Under the deal, Stonegate will offer 285p in cash for each Ei share, a premium of more than 38% on Wednesday’s closing price of 206p.
IN NEED OF A FASHION FIX
Going in the opposite direction is one-time online fashion star ASOS after the company issued another profit warning.
ASOS said that full year profits are now expected to be in the range of £30m to £35m, a huge cut to previous guidance of £55m.
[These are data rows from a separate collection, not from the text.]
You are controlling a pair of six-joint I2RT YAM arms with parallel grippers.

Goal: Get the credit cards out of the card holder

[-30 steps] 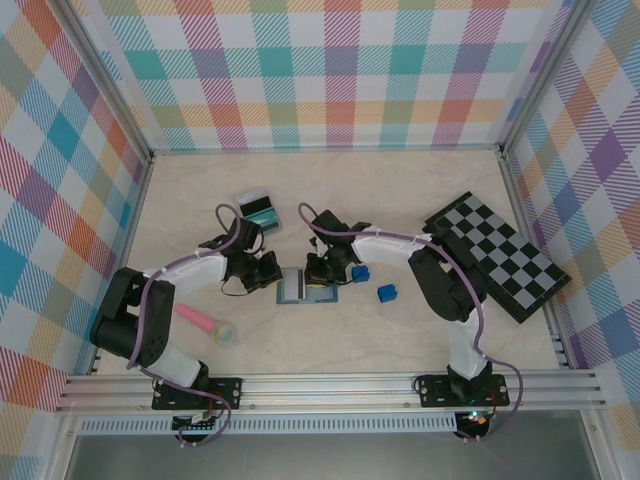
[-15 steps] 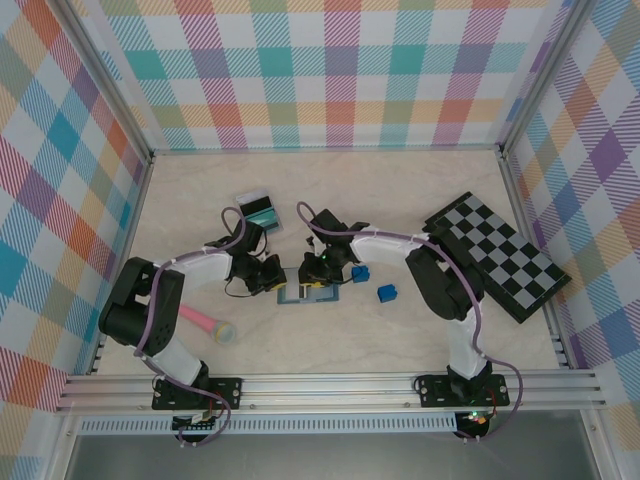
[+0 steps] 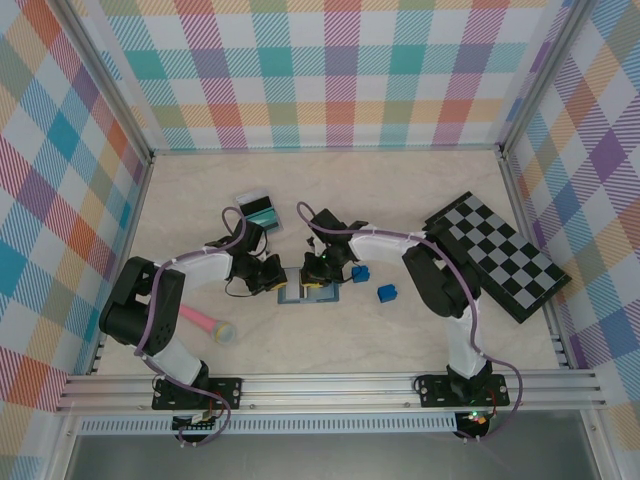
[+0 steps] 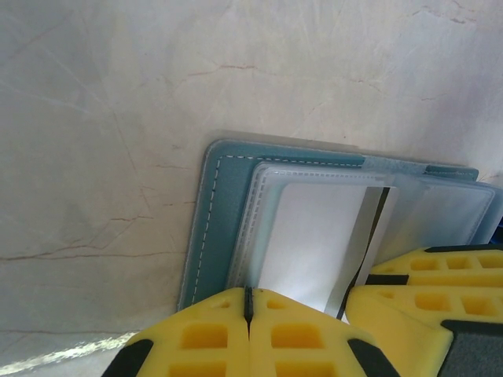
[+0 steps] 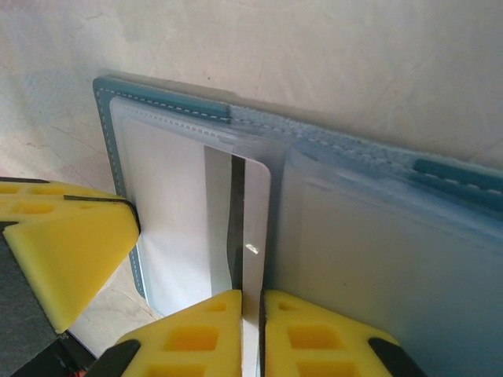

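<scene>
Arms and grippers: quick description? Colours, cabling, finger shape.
Both the left arm and the right arm have white link shells, black joint housings and black bases bolted to an aluminium rail. A purple cable runs along each. The left gripper and the right gripper have bright yellow, wedge-shaped fingers with moulded rectangular pockets and black parts behind them.

Near end of the credit card (image 5: 253,212) behind the right pincer's (image 5: 251,330) yellow fingertips (image 5: 196,342)
</scene>
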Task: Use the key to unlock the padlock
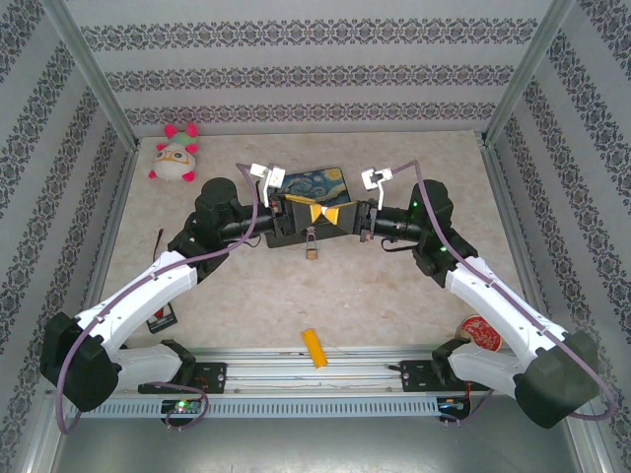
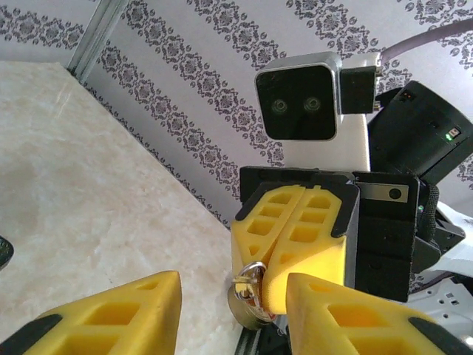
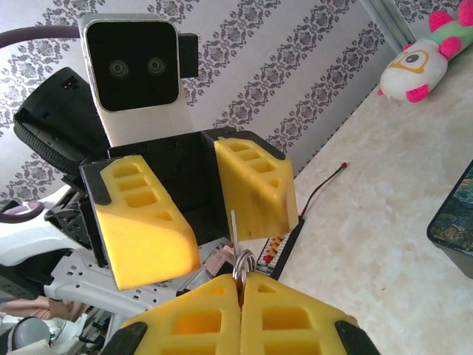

The bleak downgrade comes after the company suffered difficulties with new warehouses in Atlanta, US, and Berlin in Germany, slamming the brakes on global growth ambitions.
ASOS goes on to add that it will incur £47m of ‘transition costs’ from ongoing problems with the two facilities, and will also be hit with £3.5m restructuring charge.
This news sparks a massive rejection by investors, hammering the share price 14% lower to £23.62, although that's shows a recovery from earlier 20% declines, but it still swipes more than £300m off the firm's market value.
The ASOS shock is in line with a rather bleak start for UK shares in early trading on Thursday, taking their cue from Asian markets which saw a steep sell-offs overnight in response to dismal export data in Singapore.
Exports from Singapore – seen as a barometer for global trade given it is one of the most trade-dependent economies in the world – fell for a second time in a row, sinking 17.3% in June compared to a year ago.
The benchmark FTSE 100 index, already hit with rising no worries over a no-deal Brexit, once again fell below the 7,500 mark having opened 0.48% lower at 7,499.56.
While the FTSE 250, more representative of the UK economy given it has more domestically-focused companies, fell 0.29% to 19,556.61.
Back to UK stocks, low cost airline Easyjet (EZJ) had a better morning with its shares rising 3.6% to £10.72 as it expects to meet the market’s full-year expectations on pre-tax profit following a ‘robust’ third quarter.
In a trading update, it said with 78% of seats sold for the second half of its year, it has ‘better full year visibility’ with headline profit before tax for the 12 months to 30 September expected to be between £400-440m, which is in line with market expectations.
While in the FTSE 100, diversified miner Anglo American (AAL) fell 1% to £21.81 after it cut its diamond production guidance and reported a fall in iron ore production at its Kumba mine.
However, the company said in its quarterly production report that it is still ‘broadly’ on track to meet its full-year production target.
Utility provider SSE (SSE) gained 0.8% to £11.63 after its outlook for the year remained unchanged despite lower than expected output of renewable energy in the three months to 30 June.
In its trading statement, it also re-iterated its intention to recommend a full-year dividend of 80 pence per share.